O doce sabor da rebeldia


Ontem eu assisti "Divergente", adaptação para o cinema do livro de mesmo nome escrito por Veronica Roth. São três no total: Divergente, Insurgente e Convergente, todos já lançados. Qualquer semelhança com "Jogos Vorazes" não é mera coincidência. Fui meio desconfiado, achando que seria uma cópia barata, mas me surpreendi positivamente. É um filme muito legal!

A história se passa numa futurística Chicago. Depois da guerra, a população se dividiu em 5 diferentes facções, que procuram conviver em harmonia. São elas: a Abnegação, a Amizade, a Audácia, a Franqueza e a Erudição, cada uma representando um valor diferente e com o seu papel na sociedade.

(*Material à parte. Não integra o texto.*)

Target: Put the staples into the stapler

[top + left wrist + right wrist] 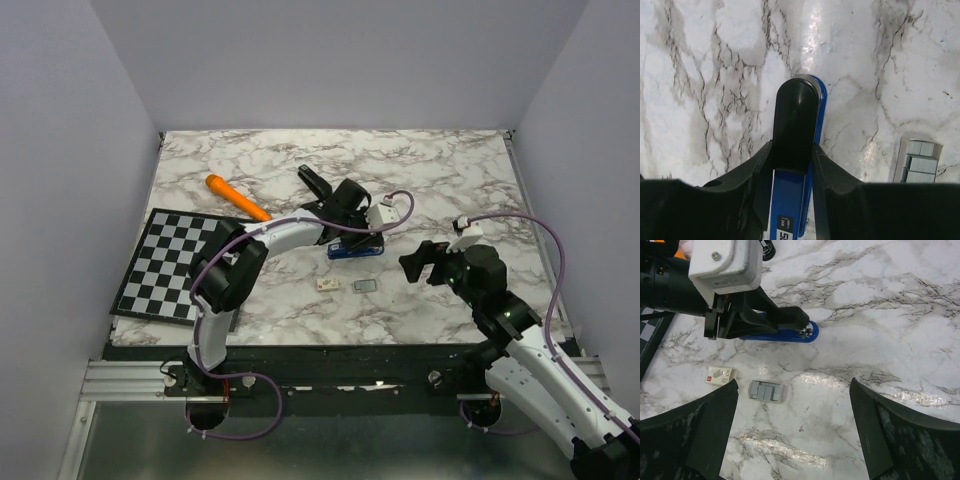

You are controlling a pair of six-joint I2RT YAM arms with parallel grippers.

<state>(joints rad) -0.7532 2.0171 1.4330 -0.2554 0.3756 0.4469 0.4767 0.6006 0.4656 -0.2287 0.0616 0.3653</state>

Quando a adolescente Beatrice (Shailene Woodley) completa 16 anos ela tem que escolher uma para morar.. Apesar da família viver na Abnegação, ela surpreende a todos e até a si mesma quando decide pela facção dos destemidos (a Audácia). Ao entrar nela, torna-se Tris e começa a enfrentar uma jornada para afastar seus medos e descobrir quem é de verdade. Além disso, ela conhece Four (Theo James), um dos líderes da facção.

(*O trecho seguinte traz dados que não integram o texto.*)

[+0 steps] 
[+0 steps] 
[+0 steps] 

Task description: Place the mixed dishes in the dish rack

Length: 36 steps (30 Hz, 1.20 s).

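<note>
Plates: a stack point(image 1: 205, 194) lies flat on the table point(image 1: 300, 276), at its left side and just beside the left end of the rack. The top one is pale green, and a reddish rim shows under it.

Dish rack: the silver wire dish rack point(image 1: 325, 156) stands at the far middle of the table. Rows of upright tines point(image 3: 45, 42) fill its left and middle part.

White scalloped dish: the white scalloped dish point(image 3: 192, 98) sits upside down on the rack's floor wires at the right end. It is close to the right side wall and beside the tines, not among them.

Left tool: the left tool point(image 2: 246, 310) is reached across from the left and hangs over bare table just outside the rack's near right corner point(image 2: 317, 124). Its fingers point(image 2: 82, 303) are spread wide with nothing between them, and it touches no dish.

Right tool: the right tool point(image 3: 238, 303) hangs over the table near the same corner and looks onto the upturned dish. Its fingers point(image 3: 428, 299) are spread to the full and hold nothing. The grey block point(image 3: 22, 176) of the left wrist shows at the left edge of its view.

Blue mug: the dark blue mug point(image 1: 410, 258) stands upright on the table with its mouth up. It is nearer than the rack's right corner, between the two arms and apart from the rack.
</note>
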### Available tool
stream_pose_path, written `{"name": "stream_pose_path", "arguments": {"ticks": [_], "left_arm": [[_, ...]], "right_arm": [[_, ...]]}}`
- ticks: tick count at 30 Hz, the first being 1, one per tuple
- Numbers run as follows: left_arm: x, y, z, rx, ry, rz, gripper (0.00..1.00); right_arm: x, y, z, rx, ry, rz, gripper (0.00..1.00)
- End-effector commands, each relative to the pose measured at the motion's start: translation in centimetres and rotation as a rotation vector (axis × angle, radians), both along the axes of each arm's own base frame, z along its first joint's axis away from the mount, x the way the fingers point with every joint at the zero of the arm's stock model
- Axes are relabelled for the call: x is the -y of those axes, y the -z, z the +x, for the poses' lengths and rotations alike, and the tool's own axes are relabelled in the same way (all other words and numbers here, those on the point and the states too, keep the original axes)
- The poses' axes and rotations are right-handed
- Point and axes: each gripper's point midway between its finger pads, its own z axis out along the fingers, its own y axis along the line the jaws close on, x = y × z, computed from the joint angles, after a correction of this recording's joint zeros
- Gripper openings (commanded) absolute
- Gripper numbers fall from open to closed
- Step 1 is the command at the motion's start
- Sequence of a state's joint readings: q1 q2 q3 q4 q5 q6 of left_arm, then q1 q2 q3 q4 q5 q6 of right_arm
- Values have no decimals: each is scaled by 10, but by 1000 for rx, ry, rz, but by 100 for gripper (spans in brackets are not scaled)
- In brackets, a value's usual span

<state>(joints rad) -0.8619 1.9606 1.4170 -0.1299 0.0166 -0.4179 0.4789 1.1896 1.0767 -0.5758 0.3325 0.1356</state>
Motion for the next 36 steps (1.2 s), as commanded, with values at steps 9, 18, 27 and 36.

O que poucos sabem é que Tris é uma divergente, uma espécie de mente avançada capaz de se dar bem em mais de uma facção. Só que as pessoas deste tipo são consideradas um perigo à sociedade pelos membros da Erudição, que armam uma espécie de motim para tomar o poder. A maioria dos conflitos vai surgir daí - ela tentando manter seu segredo, ao mesmo tempo em que precisa combater a ameaça dos eruditos com a ajuda de Four (outro divergente), por quem se apaixona.

 

Entre as coisas que me irritaram no longa-metragem, por exemplo, está o fato dos jovens terem que escolher um dos clãs para viver, uma referência clara à Harry Potter, quando os protagonistas precisam descobrir se vão pra Grifinória, Sonserina, etc. Outra coisa que copiaram foi quando Four é dominado pelo clã da Erudição e passa a agir contra Tris. Quem leu "Esperança", terceira parte da trilogia Jogos Vorazes, sabe que eles também fazem uma lavagem cerebral no Peeta.

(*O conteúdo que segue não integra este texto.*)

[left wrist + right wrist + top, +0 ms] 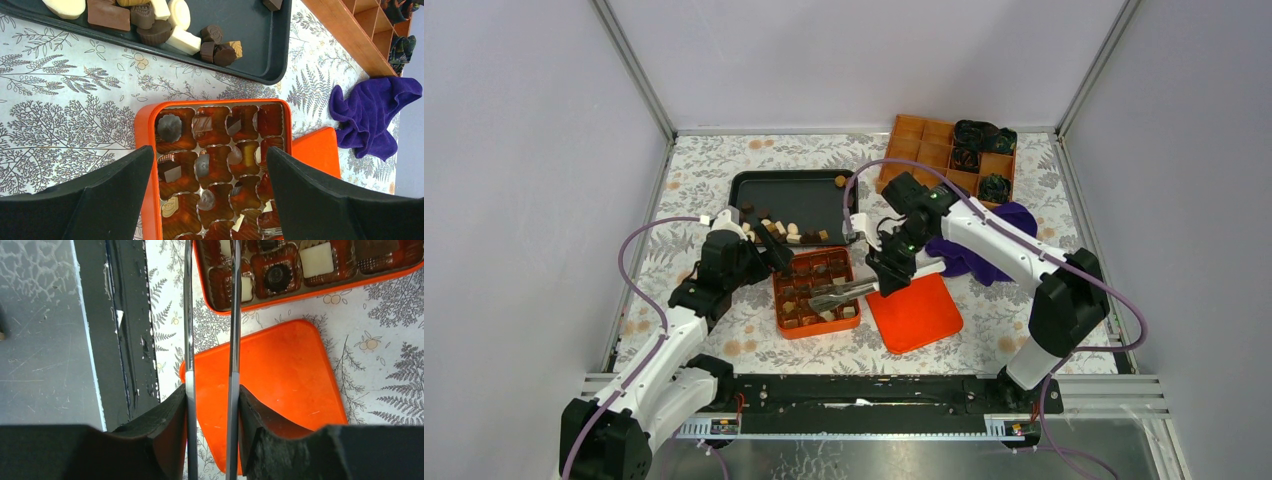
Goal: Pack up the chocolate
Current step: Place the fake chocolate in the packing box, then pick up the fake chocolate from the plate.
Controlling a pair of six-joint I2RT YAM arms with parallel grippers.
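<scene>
Plainly, what matters is that the loose chocolate [779,228] lies on the black tray [824,185] just beyond the far edge of the orange box [784,305], on the box's left half. My left hand [769,245] hangs over that far-left corner, spread wide and holding nothing, so I judge it the nearer one. My right hand [889,265] sits off the box's right side, clamped on a pair of metal tongs [834,296]. Their long axis runs leftward across the near rows of the box, and I cannot tell whether the tips carry a piece. Several cells of the box hold pieces; a few on its right column look free. The lid [914,312] lies flat just right of the box, and the purple cloth [984,250] lies beyond the lid. The patterned surface [994,320] is flat, with open room left of the box.
</scene>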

A protagonista Shailene Woodley, apesar de bonita e talentosa, não tem a força dramática de Jennifer Lawrence (a Katniss de Jogos Vorazes), na minha opinião. Uma boa surpresa no elenco é a atriz Kate Winslet como a vilã Jeanine Matthews, que dá um ar mais adulto à produção.

Mas tirando essas coisinhas, "Divergente" é uma ótima diversão. Acho até que vou começar a ler os livros, geralmente bem melhores que os filmes. Ah, e reparem no ator Ansel Elgort, que interpreta o irmão de Tris. Ele e Shailene Woodley serão os protagonistas de "A Culpa é das Estrelas", outro filme que promete em 2014!